Across the listing below, how many lines have the word "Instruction" in them? Provide only the number.

=== DATA PROVIDED ===

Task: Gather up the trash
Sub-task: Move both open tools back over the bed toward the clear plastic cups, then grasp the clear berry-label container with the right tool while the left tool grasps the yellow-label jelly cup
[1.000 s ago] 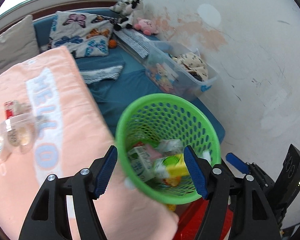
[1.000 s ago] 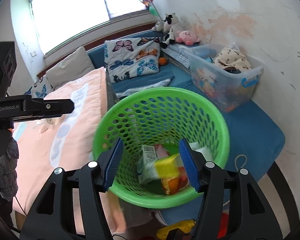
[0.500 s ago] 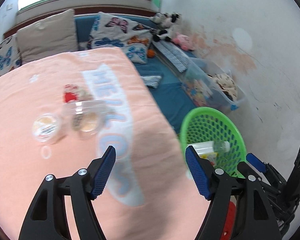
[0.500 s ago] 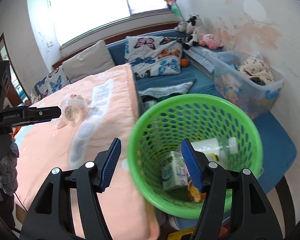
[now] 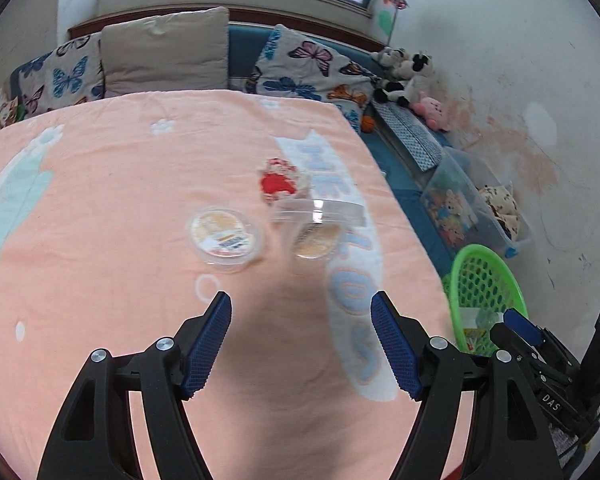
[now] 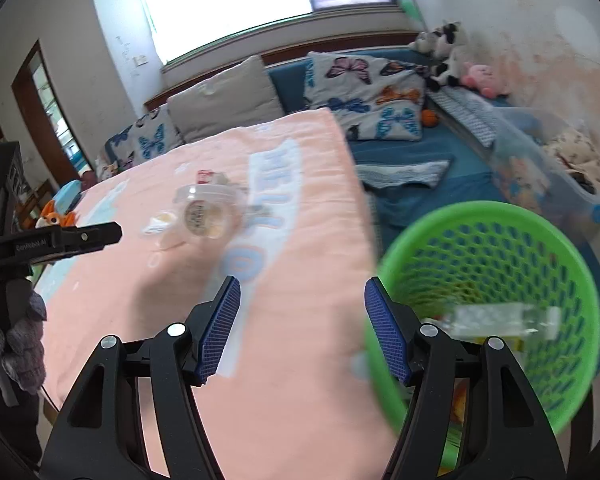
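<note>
Trash: a clear plastic tub (image 5: 319, 222), a round lid (image 5: 225, 237) and a red-printed wrapper (image 5: 280, 179) lie close together mid-blanket (image 5: 100, 200). All likely light, thin, crushable; pinch the tub at its rim. Left gripper (image 5: 301, 342) gapes empty; right gripper (image 6: 302, 326), jaws just widened, holds nothing. Green basket (image 6: 540, 216) stands beside the bed.
</note>
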`<state>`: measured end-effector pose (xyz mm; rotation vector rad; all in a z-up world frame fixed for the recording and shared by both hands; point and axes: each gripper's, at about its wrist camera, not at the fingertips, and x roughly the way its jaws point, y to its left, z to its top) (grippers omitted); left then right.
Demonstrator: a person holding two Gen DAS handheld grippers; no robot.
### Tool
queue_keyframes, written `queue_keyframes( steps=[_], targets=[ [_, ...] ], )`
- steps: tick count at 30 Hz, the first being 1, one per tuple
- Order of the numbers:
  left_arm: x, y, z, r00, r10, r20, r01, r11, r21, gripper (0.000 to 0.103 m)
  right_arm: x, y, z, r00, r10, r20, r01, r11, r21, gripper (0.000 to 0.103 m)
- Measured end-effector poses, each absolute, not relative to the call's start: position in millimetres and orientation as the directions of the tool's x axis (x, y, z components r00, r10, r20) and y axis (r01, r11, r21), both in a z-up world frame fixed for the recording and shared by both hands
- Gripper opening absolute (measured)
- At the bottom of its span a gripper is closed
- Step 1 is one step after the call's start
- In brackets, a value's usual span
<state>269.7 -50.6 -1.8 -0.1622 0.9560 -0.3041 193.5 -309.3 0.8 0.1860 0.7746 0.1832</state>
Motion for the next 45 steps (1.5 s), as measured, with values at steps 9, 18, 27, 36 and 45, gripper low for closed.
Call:
queue_keyframes(
  steps=[9,18,27,36,45],
  targets=[
    [279.4,-8.2,-6.8,0.555,-0.296,-0.777,0.099,0.951,-0.292,0.070,235.7,-254.7,3.7,0.663,0.333,-0.671,-0.208,0.942,0.262,0.074],
    [287.3,22.5,-15.0,0.555,-0.281,-0.783,0.039,0.949,-0.312,0.070,289.4,-214.1,9.3,0.622,0.396,-0.676,-0.264,0.918,0.296,0.089],
    [295.7,31.8,-19.6,0.555,-0.284,-0.782,0.031,0.946,-0.322,0.077,346.5,-198.5,-1.1,0.545,0.428,-0.721,-0.250,0.904,0.348,0.094],
    [303.0,35.0,-30.2,0.538,-0.277,-0.797,0.035,0.951,-0.307,0.077,372.6,-188.3,-24.3,0.481,0.385,-0.788,-0.248,0.922,0.298,0.094],
    [310.0,23.0,-46.4,0.509,-0.267,-0.819,0.081,0.961,-0.263,0.078,371.2,-194.7,-31.7,0.467,0.410,-0.784,-0.247,0.911,0.329,0.087]
  ],
)
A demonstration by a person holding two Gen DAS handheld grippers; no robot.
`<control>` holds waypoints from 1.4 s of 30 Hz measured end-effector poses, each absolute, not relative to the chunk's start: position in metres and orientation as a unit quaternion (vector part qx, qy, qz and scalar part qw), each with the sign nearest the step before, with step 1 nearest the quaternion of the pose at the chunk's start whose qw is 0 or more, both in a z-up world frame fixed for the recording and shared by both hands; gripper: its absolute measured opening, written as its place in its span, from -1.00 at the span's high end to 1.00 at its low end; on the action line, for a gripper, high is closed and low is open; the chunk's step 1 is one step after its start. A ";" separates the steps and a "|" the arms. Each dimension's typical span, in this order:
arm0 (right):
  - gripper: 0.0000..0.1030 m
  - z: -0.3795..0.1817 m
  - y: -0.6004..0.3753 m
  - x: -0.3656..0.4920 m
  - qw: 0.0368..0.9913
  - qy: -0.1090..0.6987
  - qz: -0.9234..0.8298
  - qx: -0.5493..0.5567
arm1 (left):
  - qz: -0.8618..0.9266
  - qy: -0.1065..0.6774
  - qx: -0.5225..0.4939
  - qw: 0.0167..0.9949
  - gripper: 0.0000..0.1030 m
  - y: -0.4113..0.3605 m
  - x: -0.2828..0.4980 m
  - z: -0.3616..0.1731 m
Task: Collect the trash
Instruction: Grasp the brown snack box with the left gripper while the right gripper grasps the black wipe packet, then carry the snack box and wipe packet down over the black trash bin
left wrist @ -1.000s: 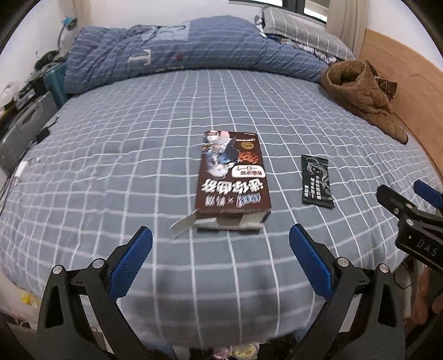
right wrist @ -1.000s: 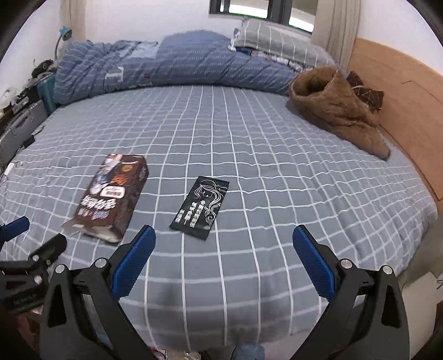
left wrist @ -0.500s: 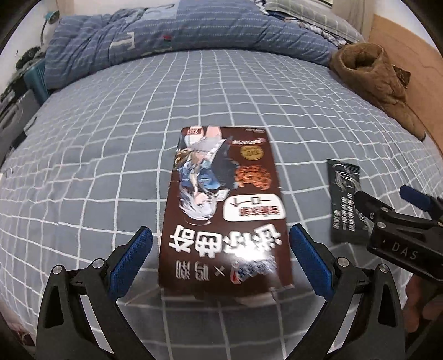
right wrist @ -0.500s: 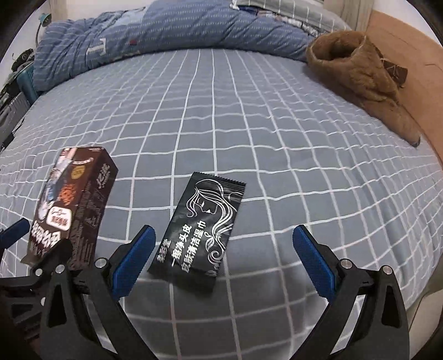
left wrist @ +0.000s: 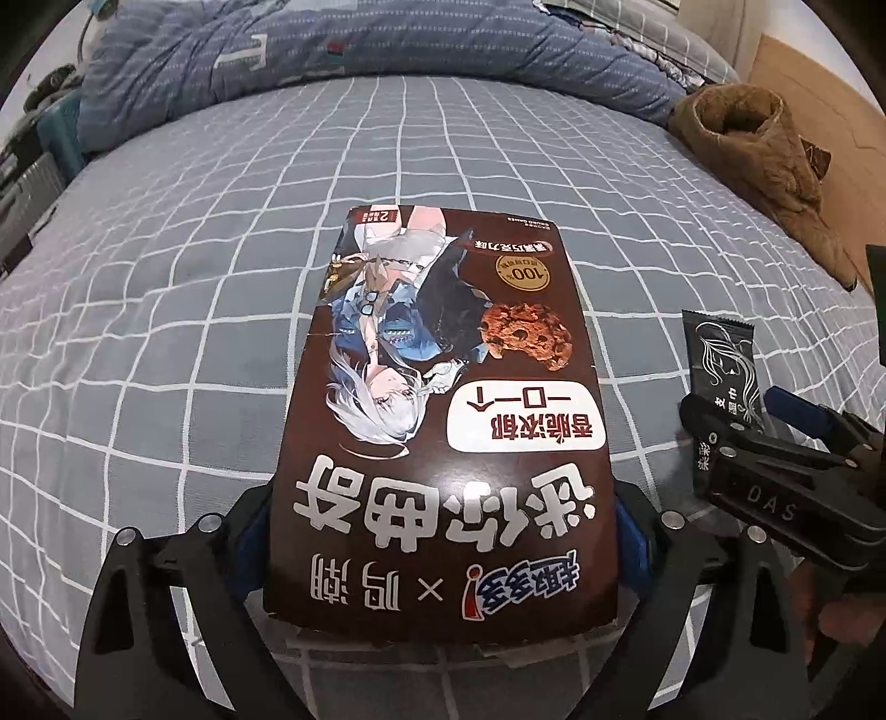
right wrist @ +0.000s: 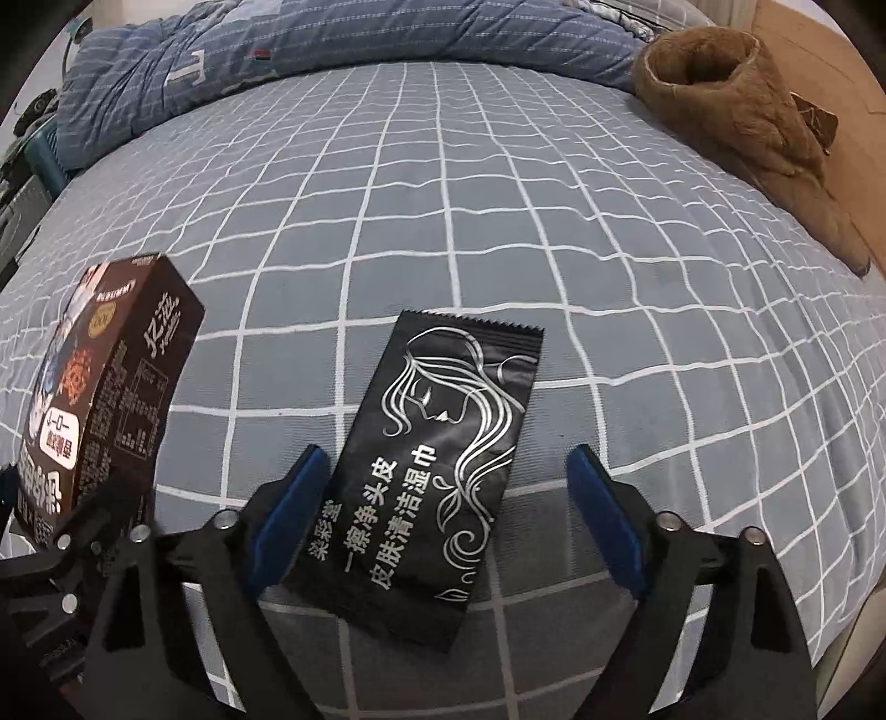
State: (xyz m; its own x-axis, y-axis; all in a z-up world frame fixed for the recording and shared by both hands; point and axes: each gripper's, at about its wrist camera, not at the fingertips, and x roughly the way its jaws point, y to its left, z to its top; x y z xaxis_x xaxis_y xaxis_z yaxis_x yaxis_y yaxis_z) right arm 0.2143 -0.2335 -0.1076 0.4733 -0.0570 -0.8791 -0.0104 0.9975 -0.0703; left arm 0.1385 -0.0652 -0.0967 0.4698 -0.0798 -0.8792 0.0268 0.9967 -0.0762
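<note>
A brown cookie box (left wrist: pixel 443 387) lies flat on the grey checked bed sheet (left wrist: pixel 166 277). My left gripper (left wrist: pixel 441 529) straddles its near end. The jaws are closing, and the blue pads (left wrist: pixel 628 531) sit at the box's long sides, mostly hidden under its top face. To the right lies a black wipe sachet (right wrist: pixel 437 443), also seen as the sachet (left wrist: pixel 720 354) in the left wrist view. My right gripper (right wrist: pixel 446 498) is down over its near half, jaws closing. The left pad is near the sachet's edge and the right pad stands clear. The box (right wrist: pixel 133 376) shows at the left.
A brown fleece garment (left wrist: pixel 758 144) lies at the far right by a wooden panel (left wrist: pixel 830 99). A bunched blue striped duvet (left wrist: pixel 332 50) fills the far end of the bed. Cluttered gear (left wrist: pixel 22 166) stands off the bed's left edge. A hand (left wrist: pixel 830 609) holds the right gripper (left wrist: pixel 736 404).
Both grippers came down and forward onto the bed. The box now lies between the left fingers and the sachet between the right fingers. Both pairs of jaws stand narrower than before.
</note>
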 end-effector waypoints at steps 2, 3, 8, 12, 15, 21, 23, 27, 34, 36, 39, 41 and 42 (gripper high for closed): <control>-0.34 -0.106 -0.230 0.214 0.859 0.510 -0.007 -0.038 | -0.030 0.511 -0.021 0.859 -0.75 -0.067 0.138 -0.097; -0.23 -0.106 -0.229 0.213 0.860 0.509 -0.005 -0.042 | -0.031 0.510 -0.020 0.859 -0.74 -0.067 0.137 -0.097; -0.11 -0.107 -0.226 0.213 0.860 0.508 -0.004 -0.053 | -0.033 0.509 -0.021 0.860 -0.74 -0.066 0.135 -0.097; -0.02 -0.105 -0.220 0.210 0.859 0.507 0.000 -0.065 | -0.033 0.507 -0.016 0.861 -0.74 -0.066 0.133 -0.095; 0.03 -0.104 -0.218 0.207 0.859 0.508 0.001 -0.069 | -0.033 0.507 -0.017 0.861 -0.74 -0.066 0.133 -0.095; 0.36 -0.104 -0.215 0.206 0.854 0.515 0.009 -0.072 | -0.035 0.508 -0.017 0.861 -0.74 -0.065 0.132 -0.092; 0.42 -0.103 -0.213 0.205 0.854 0.516 0.008 -0.072 | -0.036 0.508 -0.019 0.860 -0.74 -0.065 0.132 -0.093; 0.47 -0.098 -0.213 0.199 0.854 0.516 0.007 -0.065 | -0.036 0.509 -0.023 0.859 -0.74 -0.065 0.132 -0.094; 0.47 -0.081 -0.214 0.191 0.863 0.501 0.005 -0.063 | -0.035 0.508 -0.029 0.860 -0.74 -0.063 0.130 -0.091; 0.47 -0.077 -0.214 0.189 0.865 0.497 0.005 -0.064 | -0.035 0.506 -0.029 0.861 -0.74 -0.063 0.127 -0.090; 0.47 -0.070 -0.210 0.181 0.870 0.489 0.007 -0.067 | -0.036 0.505 -0.031 0.862 -0.74 -0.064 0.124 -0.090; 0.47 -0.066 -0.208 0.177 0.873 0.483 0.008 -0.069 | -0.036 0.505 -0.033 0.862 -0.74 -0.063 0.123 -0.089; 0.47 -0.065 -0.207 0.175 0.874 0.481 0.008 -0.069 | -0.035 0.506 -0.032 0.861 -0.74 -0.062 0.122 -0.089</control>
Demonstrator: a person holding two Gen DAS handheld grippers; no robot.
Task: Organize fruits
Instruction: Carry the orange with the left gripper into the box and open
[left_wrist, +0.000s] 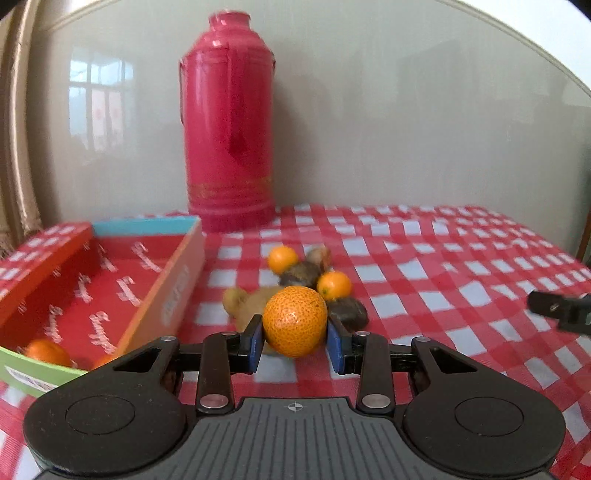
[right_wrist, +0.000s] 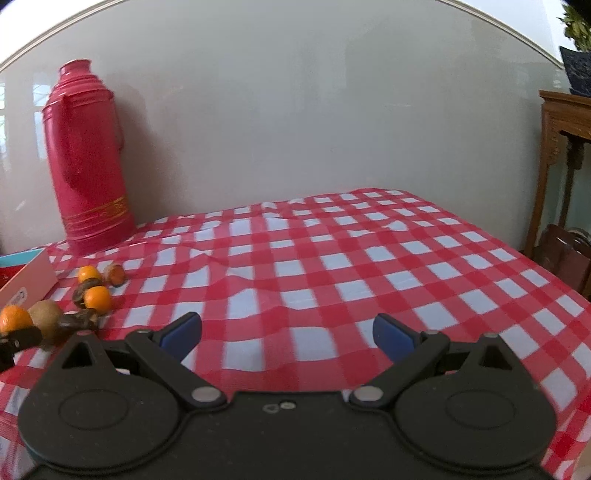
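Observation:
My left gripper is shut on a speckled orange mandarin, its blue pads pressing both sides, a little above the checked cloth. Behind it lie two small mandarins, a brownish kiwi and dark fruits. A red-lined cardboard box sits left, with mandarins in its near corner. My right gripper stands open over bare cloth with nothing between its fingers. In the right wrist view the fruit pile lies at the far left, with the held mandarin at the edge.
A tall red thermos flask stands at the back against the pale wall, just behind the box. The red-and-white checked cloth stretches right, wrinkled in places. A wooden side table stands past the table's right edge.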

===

» **EXERCISE RESULT**: 2